Environment Variables Reference¶

All AGENT_GATEWAY_* environment variables mirror the gateway.yaml structure using __ as the nesting separator.

Variable	Description
`AGENT_GATEWAY_SERVER__PORT`	HTTP listen port (default `8000`).
`AGENT_GATEWAY_SERVER__WORKERS`	Number of uvicorn workers.
`AGENT_GATEWAY_AUTH__ENABLED`	`"true"` or `"false"`.
`AGENT_GATEWAY_AUTH__MODE`	`"api_key"`, `"oauth2"`, `"composite"`, or `"none"`.
`AGENT_GATEWAY_PERSISTENCE__BACKEND`	`"postgres"` or `"sqlite"`.
`AGENT_GATEWAY_PERSISTENCE__URL`	SQLAlchemy async DSN.
`AGENT_GATEWAY_QUEUE__BACKEND`	`"redis"`, `"rabbitmq"`, `"memory"`, or `"none"`.
`AGENT_GATEWAY_QUEUE__REDIS_URL`	Redis connection URL.
`AGENT_GATEWAY_QUEUE__RABBITMQ_URL`	RabbitMQ AMQP URL.
`AGENT_GATEWAY_TELEMETRY__EXPORTER`	`"otlp"`, `"console"`, or `"none"`.
`AGENT_GATEWAY_TELEMETRY__ENDPOINT`	OTLP collector endpoint.
`AGENT_GATEWAY_SECRET_KEY`	Secret for session signing and encryption.
`AGENT_GATEWAY_DASHBOARD__AUTH__PASSWORD`	Dashboard login password.

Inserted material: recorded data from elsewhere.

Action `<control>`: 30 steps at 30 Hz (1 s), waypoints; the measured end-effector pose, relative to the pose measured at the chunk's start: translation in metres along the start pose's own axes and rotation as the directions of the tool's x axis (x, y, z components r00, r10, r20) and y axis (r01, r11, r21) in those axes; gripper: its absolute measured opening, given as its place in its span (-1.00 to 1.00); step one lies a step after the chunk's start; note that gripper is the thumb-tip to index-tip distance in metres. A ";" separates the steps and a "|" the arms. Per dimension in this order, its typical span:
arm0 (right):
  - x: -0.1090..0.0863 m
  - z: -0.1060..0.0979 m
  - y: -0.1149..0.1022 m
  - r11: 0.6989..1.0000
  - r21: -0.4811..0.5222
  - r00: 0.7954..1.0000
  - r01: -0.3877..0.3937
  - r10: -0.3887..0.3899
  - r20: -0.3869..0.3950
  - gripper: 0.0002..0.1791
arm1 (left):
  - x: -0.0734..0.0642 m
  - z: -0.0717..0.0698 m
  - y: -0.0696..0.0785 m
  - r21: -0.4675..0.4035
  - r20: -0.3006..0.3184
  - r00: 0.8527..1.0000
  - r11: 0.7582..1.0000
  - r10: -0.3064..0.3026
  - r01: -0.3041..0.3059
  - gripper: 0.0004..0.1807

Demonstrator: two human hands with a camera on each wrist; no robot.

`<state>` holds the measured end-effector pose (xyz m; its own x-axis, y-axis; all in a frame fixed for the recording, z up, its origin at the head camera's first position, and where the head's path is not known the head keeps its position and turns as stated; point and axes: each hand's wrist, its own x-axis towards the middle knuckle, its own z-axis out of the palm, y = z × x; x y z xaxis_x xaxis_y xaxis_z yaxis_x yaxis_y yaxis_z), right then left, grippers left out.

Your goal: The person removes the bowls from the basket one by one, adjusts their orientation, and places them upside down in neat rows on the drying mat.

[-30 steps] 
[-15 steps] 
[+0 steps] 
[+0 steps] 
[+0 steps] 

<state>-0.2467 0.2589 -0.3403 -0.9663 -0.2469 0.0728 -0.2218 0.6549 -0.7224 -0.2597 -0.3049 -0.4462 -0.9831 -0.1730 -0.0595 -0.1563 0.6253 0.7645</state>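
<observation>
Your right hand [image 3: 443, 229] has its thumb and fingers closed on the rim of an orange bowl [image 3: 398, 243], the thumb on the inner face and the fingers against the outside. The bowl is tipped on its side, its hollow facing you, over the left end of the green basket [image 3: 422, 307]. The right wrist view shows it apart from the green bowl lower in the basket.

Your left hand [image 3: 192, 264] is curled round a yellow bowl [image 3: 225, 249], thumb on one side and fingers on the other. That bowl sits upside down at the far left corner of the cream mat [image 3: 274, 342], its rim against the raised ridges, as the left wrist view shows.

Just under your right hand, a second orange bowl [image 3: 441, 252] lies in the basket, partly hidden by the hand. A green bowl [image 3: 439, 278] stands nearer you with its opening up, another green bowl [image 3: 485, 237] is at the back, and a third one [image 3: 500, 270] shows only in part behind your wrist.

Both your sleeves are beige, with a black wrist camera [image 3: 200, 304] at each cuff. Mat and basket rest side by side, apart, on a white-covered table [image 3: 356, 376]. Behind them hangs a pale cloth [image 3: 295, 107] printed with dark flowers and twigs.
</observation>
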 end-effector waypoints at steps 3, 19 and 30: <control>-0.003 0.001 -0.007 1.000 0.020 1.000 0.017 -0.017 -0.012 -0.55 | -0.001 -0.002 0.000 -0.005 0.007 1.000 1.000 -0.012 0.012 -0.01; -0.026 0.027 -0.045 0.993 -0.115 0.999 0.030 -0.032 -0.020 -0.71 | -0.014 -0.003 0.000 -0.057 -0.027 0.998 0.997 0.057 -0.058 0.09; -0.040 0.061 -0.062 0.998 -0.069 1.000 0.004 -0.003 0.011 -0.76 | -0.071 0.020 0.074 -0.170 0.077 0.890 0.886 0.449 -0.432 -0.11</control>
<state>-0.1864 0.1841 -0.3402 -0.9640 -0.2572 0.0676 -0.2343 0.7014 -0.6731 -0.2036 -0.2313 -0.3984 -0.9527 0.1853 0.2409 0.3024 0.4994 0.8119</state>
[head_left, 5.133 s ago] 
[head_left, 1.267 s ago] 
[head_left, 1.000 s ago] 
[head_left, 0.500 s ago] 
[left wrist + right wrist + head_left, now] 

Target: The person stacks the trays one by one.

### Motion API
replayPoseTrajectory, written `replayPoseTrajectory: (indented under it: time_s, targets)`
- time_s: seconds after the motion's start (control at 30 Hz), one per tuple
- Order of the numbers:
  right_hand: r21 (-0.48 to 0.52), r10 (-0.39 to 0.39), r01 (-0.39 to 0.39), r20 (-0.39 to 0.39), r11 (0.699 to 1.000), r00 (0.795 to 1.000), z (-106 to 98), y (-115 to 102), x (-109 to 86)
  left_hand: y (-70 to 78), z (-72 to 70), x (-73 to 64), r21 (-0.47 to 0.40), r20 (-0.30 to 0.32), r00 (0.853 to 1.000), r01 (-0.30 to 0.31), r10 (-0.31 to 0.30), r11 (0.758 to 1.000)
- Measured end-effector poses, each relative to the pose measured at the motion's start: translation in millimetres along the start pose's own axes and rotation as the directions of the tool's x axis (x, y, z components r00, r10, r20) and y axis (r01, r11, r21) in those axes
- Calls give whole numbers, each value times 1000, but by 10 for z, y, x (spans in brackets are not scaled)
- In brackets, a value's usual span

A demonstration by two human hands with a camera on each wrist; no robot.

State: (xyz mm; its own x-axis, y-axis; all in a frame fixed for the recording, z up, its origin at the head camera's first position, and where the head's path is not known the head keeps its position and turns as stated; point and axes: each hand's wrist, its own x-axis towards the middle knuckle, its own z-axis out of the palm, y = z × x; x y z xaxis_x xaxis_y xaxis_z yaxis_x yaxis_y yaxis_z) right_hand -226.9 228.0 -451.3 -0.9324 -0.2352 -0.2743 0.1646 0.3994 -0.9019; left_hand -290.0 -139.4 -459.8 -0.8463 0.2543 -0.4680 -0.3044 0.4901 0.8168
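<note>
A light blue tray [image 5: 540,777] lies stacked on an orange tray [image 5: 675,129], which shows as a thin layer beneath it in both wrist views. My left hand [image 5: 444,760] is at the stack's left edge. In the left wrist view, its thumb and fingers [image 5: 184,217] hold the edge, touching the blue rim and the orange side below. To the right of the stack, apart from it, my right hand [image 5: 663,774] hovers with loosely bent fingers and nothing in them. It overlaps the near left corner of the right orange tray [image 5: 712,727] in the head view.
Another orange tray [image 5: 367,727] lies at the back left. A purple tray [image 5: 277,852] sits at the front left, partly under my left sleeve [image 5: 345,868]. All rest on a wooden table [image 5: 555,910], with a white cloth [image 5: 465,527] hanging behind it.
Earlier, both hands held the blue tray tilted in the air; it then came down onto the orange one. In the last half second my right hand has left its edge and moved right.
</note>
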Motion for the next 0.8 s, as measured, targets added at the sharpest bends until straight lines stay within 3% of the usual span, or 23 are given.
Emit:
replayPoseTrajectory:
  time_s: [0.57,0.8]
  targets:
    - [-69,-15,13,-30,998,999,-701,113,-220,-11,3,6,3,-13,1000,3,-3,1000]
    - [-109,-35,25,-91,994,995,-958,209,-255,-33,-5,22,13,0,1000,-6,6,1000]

Use ${VAR_NAME} in gateway.yaml to reference environment variables set by Docker or your orchestrator.

Volume Mounts¶

Mount	Purpose
`./workspace:/app/workspace:ro`	Agent definitions, skills, tools, and `gateway.yaml`. Read-only in production.

Omit :ro if you need hot-reload (agents-gateway serve --reload) during development, which writes a watcher lock file into the workspace directory.